Dual luciferase reporter assay
The sequences of human MK5-AS1 and SNAI1 3'UTR were cloned into pGL3-basic (Promega, USA) at the XbaI site. Similarly, the SNAI1 promoter was cloned into pGL3-basic between the KpnI and XhoI sites. All mutant SNAI1 promoter and 3'UTR sequences were amplified by overlap extension PCR. HCT116 cells seeded in a 24-well plate were cotransfected with expression plasmids and RNA oligos using Lipofectamine 2000. The relative activity of firefly luciferase was assessed by the Dual-Luciferase Reporter Assay System (Promega) after 48 h of transfection and normalized to that of Renilla luciferase. All experiments were repeated in triplicate.

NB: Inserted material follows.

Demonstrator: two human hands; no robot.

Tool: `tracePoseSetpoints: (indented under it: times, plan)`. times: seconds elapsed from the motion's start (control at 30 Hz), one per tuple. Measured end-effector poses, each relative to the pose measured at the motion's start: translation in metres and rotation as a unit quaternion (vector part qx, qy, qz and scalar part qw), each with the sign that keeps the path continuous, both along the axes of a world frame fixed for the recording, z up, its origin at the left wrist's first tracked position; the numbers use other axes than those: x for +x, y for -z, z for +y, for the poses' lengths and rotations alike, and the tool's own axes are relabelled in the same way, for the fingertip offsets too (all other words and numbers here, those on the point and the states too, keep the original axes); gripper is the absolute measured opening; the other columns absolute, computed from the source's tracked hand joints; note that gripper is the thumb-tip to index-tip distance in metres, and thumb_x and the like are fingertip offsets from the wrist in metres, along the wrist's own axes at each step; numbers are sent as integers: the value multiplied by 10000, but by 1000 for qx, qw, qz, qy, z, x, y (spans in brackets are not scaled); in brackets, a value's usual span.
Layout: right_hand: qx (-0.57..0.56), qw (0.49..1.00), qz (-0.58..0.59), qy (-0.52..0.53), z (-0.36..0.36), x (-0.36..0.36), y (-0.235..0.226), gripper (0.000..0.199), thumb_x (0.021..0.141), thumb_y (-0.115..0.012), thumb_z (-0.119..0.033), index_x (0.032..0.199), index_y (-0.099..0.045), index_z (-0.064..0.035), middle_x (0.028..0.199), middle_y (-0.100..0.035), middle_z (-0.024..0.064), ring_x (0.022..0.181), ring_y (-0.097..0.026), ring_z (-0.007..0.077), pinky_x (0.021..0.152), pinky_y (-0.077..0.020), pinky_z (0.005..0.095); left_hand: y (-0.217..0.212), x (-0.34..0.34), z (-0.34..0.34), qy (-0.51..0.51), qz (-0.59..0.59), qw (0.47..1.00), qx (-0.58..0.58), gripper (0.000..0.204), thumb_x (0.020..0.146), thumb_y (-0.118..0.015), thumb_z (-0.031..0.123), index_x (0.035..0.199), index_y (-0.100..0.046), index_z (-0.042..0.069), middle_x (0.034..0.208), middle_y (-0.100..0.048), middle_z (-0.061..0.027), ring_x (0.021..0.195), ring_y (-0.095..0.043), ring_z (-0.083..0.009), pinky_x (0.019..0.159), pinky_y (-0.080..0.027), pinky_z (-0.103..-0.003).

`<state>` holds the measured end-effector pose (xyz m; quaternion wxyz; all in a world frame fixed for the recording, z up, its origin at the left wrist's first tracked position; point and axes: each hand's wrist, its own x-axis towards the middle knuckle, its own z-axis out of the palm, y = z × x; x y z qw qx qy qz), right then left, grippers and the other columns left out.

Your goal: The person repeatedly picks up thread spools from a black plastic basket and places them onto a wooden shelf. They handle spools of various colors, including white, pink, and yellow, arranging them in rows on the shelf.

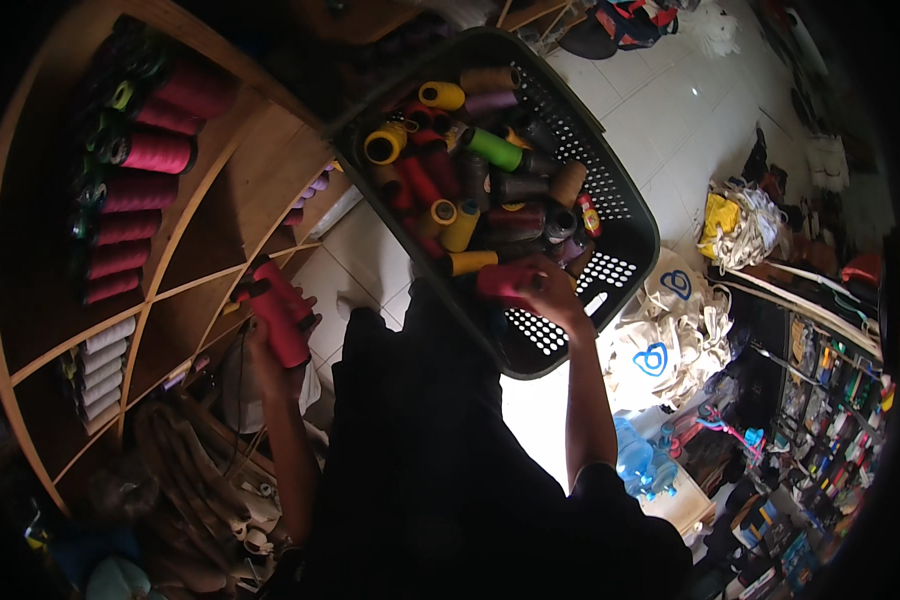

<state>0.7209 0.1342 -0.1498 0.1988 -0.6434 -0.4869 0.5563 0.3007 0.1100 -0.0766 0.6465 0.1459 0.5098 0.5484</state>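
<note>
My left hand [270,325] grips two red thread cones [280,308] and holds them up in front of the wooden shelf unit [195,225]. My right hand [545,290] is inside the black plastic basket [625,205] and closes on another red thread cone [500,282]. The basket rests tilted against my dark clothing and holds several cones in yellow, green, red, brown and purple. A row of magenta cones [135,190] fills the upper left shelf compartment. White cones [100,365] sit in a lower one.
A white tiled floor [670,110] lies beyond the basket. White cloth bags with blue marks [670,340] are heaped to the right. A yellow bundle [725,225] lies further off. Racks of small goods [830,430] line the right. Tangled straps [200,470] lie lower left.
</note>
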Motion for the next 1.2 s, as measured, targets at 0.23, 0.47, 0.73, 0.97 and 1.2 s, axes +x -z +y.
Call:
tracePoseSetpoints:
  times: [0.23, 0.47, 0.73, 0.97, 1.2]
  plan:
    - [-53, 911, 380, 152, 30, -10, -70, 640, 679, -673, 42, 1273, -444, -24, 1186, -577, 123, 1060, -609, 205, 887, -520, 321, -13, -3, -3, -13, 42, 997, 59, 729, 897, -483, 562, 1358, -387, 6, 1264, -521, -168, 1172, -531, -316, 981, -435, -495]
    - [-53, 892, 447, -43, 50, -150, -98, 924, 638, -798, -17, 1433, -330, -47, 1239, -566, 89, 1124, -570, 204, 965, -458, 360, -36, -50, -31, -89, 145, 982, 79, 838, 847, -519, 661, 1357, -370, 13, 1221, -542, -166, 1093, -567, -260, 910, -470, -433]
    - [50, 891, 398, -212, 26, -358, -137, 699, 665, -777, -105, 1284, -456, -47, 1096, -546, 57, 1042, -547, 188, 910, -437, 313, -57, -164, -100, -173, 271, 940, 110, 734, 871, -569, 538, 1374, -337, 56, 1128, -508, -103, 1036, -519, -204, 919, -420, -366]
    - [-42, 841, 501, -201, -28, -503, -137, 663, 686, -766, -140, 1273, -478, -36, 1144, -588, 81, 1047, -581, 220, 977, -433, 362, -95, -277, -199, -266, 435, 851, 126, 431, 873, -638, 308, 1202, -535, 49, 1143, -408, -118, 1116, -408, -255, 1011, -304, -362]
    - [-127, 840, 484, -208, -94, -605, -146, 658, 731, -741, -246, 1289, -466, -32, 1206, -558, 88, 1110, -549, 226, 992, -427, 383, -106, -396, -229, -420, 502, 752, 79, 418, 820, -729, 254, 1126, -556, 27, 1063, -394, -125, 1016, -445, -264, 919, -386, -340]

Chromatin immunoprecipitation (ChIP) assays
The ChIP assay was performed with an EZ-ChIP kit (Millipore, USA) according to the manufacturer’s protocol. Whether or not HCT116 and SW620 cells were transfected with c-Jun, they were lysed by SDS lysis solution. The DNA samples were reduced to 500-1000-bp fragments by ultrasound. DNA fragments were coincubated with anti-c-Jun IgG, rabbit IgG or anti-RNA pol II IgG at 4°C for 12 h. The immune complex was conjugated with 40 μl Protein A/G beads. After 1-2 h, the protein/DNA complexes were washed and then eluted in an elution buffer containing 1% SDS and 0.1 M NaHCO3, and the DNA was purified by a DNA cleanup spin column. The presence of specific DNA sequences in the eluted sample was measured by PCR. The ChIP primers are listed in Table S1.

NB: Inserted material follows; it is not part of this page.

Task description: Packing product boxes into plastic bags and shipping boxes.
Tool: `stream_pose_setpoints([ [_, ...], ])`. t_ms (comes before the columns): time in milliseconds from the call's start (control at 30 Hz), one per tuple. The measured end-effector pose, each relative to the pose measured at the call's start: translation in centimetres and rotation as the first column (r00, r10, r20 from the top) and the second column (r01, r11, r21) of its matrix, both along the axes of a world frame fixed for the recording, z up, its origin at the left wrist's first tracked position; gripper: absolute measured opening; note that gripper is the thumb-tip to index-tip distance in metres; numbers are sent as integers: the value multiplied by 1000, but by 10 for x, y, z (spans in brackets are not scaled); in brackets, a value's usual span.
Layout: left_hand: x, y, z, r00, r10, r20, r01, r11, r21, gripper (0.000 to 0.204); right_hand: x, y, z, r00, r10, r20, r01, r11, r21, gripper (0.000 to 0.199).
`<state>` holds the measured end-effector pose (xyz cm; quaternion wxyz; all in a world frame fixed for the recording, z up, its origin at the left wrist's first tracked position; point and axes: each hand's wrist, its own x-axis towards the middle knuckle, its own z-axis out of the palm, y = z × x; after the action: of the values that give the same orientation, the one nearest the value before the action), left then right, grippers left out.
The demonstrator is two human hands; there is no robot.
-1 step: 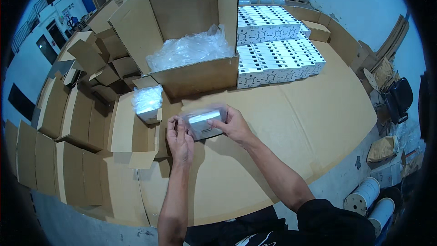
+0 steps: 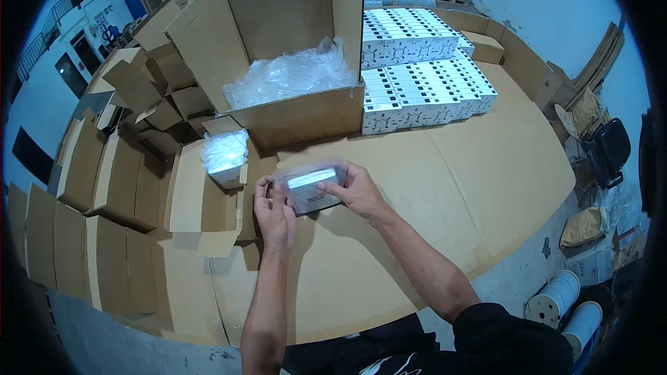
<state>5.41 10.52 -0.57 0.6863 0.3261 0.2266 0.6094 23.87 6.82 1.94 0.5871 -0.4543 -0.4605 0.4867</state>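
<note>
Between my two hands is a small white box in clear plastic wrap [image 2: 313,194], tilted above the cardboard-covered table [image 2: 445,208]. My left hand [image 2: 276,217] grips its left side, fingers curled at the edge. On the right, my right hand [image 2: 360,196] holds the other side, its thumb lying on the front face. The fingers behind the box are hidden. Just left of my left hand stands an open brown carton [image 2: 221,217], with a white box in bubble wrap [image 2: 226,158] inside at its far end.
Beyond my hands a large open carton [image 2: 306,119] holds a heap of clear bubble bags [image 2: 292,78]. To its right are stacked patterned white boxes [image 2: 424,94]. Several open brown cartons [image 2: 121,180] crowd the left side. Cable spools [image 2: 556,298] and a black chair [image 2: 608,153] are off the right edge.
</note>
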Motion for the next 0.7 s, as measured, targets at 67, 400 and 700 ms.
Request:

Lentiviral transduction and tumor xenograft experiments
HCT116 cells labeled with luciferase were infected with lentiviruses expressing GFP and carrying sh-negative control, sh-MAPKAPK5-AS1, or sh-MK5 by 8 mg/ml Polybrene (Gene Pharma). The shRNA sequences are listed in Table S1. All animal experiments were approved by the Committee on the Ethics of Animal Experiments of the Xuzho u Medical University. All animal studies complied with the National Institutes of Health Guide for the Care and Use of Laboratory Animals. BALB/c female nude mice were provided by HFK Bioscience (Beijing, China) and randomized into four groups (n = 7 for each). A total of 3 × 106 Ctrl-HCT116 cells, sh-MK5-AS1 HCT116 cells and sh-MK5 HCT116 cells suspended in 150 μl PBS were injected into mice through the tail vein. The metastatic tumor numbers were measured every 3 days with a whole-body fluorescent imaging system. After 2 months, mice in all four groups were sacrificed, and pulmonary tumors were isolated for imaging, statistical analysis and hematoxylin and eosin (HE) staining.

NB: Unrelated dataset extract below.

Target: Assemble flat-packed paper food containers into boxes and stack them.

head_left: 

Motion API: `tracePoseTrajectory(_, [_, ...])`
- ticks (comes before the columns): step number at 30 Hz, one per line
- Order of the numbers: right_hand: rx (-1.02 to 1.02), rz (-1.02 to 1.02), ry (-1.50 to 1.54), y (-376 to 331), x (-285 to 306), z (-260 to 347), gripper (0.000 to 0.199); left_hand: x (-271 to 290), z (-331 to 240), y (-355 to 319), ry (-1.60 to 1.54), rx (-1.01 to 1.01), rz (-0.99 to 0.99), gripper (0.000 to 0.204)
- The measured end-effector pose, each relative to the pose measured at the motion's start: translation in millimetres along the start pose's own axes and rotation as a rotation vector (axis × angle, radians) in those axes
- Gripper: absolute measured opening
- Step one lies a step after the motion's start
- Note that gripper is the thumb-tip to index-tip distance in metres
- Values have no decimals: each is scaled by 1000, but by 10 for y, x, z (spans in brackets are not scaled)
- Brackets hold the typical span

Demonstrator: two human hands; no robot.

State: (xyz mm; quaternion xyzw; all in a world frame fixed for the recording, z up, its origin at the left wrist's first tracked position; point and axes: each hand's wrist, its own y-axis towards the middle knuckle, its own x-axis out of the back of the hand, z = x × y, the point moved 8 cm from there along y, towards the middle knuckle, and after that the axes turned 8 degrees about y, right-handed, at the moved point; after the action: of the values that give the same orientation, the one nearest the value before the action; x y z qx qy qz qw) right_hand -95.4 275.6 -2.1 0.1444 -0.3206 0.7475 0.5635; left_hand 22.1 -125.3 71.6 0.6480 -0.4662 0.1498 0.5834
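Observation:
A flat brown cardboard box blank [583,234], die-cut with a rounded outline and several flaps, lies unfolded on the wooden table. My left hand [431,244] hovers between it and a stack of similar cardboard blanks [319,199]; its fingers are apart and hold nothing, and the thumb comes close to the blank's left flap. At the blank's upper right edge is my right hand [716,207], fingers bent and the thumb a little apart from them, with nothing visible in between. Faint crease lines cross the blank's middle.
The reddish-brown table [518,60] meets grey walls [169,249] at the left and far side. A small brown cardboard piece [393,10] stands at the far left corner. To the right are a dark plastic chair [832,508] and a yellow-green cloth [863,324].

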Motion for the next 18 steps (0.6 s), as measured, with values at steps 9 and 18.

H&E and immunohistochemical staining
Paraffin-embedded lung tissues were sectioned at 5 μm thick, then stained with hematoxylin and eosin (H&E). Pulmonary tissues were cut into 4 μm sections, then deparaffinized and rehydrated. For retrieving antigen, the slides were heated at 95 °C in 0.01 M citrate buffer (pH = 6.0), and 3% hydrogen peroxide was used to quench peroxidase activity for 20 min. The sections were treated with normal goat serum, followed by incubation overnight with anti-Vimentin antibody (1:400 dilution; Proteintech) at 4 °C. After being rinsed with PBS, the sections were incubated with goat anti rabbit IgG for 1 h and stained with 3, 3′-diaminobenzidine (DAB; Zhongshan biotech, Beijing, China). After hematoxylin counterstain was completed, all the sections were dehydrated and sealed. We used PBS instead of prime antibody as a negative control. All images were recorded by Olympus BX-51 light microscope.
Statistical analysis
Statistical analysis was performed by SPSS 17.0 software (SPSS, USA), and images were acquired with GraphPad Prism 5 software (La Jolla, USA). The significance of the differences between the groups was evaluated by a paired two-tailed Student’s t-test or χ2 test. The correlation analysis between MK5-AS1, let-7f-1-3p and MK5 was evaluated by Spearman’s test. The Kaplan-Meier method and log-rank test were used to evaluate the overall survival (OS). Data represent the mean ± standard deviation (SD). Differences were considered statistically significant when P<0.05 (* P<0.05, ** P<0.01, *** P<0.001).